WHAT THE TASK ASKS:
Exactly as written, return every line of the data below.

Records from a data source
══════════════════════════════
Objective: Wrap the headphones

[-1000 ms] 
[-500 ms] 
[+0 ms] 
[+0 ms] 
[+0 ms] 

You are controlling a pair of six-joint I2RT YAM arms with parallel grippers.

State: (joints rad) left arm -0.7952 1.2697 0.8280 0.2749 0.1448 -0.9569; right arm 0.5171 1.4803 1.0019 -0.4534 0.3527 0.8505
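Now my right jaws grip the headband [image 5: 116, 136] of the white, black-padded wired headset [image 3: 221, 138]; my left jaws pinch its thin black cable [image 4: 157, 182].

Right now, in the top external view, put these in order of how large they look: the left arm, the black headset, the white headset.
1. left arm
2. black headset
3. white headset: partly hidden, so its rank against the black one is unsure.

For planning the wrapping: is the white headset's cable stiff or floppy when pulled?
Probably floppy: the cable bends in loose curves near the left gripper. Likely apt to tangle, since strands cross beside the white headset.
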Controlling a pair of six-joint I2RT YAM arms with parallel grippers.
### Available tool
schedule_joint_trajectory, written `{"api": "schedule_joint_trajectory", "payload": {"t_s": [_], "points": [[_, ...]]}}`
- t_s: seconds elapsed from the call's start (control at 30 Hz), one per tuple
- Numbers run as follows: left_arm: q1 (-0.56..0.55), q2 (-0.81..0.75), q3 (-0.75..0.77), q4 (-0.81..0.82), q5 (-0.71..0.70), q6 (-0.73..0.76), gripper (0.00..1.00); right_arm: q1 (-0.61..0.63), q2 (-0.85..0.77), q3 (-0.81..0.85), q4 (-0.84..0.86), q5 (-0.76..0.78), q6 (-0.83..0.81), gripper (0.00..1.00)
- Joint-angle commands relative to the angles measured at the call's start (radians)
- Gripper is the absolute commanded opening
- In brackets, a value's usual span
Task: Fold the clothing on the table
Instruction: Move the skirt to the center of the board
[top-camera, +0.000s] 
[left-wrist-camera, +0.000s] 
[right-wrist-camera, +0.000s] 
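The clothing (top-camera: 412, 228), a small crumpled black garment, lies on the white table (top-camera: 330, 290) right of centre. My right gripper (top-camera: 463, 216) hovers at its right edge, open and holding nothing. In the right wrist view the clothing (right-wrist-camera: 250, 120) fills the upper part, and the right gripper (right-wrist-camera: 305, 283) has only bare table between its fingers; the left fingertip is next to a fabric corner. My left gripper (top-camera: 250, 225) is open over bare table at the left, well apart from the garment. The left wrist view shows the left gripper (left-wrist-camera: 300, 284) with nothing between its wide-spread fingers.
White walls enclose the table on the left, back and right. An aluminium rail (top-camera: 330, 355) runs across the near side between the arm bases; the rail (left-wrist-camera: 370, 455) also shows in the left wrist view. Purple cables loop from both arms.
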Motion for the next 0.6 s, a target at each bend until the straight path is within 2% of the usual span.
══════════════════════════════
EXERCISE ANSWER:
Objective: Wrap the headphones

[-1000 ms] 
[-500 ms] 
[+0 ms] 
[+0 ms] 
[+0 ms] 

You are controlling a pair of six-joint I2RT YAM arms with parallel grippers.

State: (joints rad) left arm -0.7952 1.2697 0.8280 0.2749 0.1448 -0.9569; right arm 0.5171 1.4803 1.0019 -0.4534 0.3527 0.8505
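Now my right jaws grip the headband [image 5: 116, 136] of the white, black-padded wired headset [image 3: 221, 138]; my left jaws pinch its thin black cable [image 4: 157, 182].

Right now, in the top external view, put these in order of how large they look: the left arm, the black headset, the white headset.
1. left arm
2. black headset
3. white headset: partly hidden, so its rank against the black one is unsure.

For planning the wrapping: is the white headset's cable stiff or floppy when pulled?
Probably floppy: the cable bends in loose curves near the left gripper. Likely apt to tangle, since strands cross beside the white headset.
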Controlling a pair of six-joint I2RT YAM arms with parallel grippers.
### Available tool
schedule_joint_trajectory, written `{"api": "schedule_joint_trajectory", "payload": {"t_s": [_], "points": [[_, ...]]}}`
- t_s: seconds elapsed from the call's start (control at 30 Hz), one per tuple
- Numbers run as follows: left_arm: q1 (-0.56..0.55), q2 (-0.81..0.75), q3 (-0.75..0.77), q4 (-0.81..0.82), q5 (-0.71..0.70), q6 (-0.73..0.76), gripper (0.00..1.00); right_arm: q1 (-0.61..0.63), q2 (-0.85..0.77), q3 (-0.81..0.85), q4 (-0.84..0.86), q5 (-0.76..0.78), q6 (-0.83..0.81), gripper (0.00..1.00)
- Joint-angle commands relative to the angles measured at the call's start (radians)
- Gripper is the absolute commanded opening
- In brackets, a value's usual span
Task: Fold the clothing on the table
Instruction: Move the skirt to the center of the board
[top-camera, +0.000s] 
[left-wrist-camera, +0.000s] 
[right-wrist-camera, +0.000s] 
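The clothing (top-camera: 412, 228), a small crumpled black garment, lies on the white table (top-camera: 330, 290) right of centre. My right gripper (top-camera: 463, 216) hovers at its right edge, open and holding nothing. In the right wrist view the clothing (right-wrist-camera: 250, 120) fills the upper part, and the right gripper (right-wrist-camera: 305, 283) has only bare table between its fingers; the left fingertip is next to a fabric corner. My left gripper (top-camera: 250, 225) is open over bare table at the left, well apart from the garment. The left wrist view shows the left gripper (left-wrist-camera: 300, 284) with nothing between its wide-spread fingers.
White walls enclose the table on the left, back and right. An aluminium rail (top-camera: 330, 355) runs across the near side between the arm bases; the rail (left-wrist-camera: 370, 455) also shows in the left wrist view. Purple cables loop from both arms.
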Motion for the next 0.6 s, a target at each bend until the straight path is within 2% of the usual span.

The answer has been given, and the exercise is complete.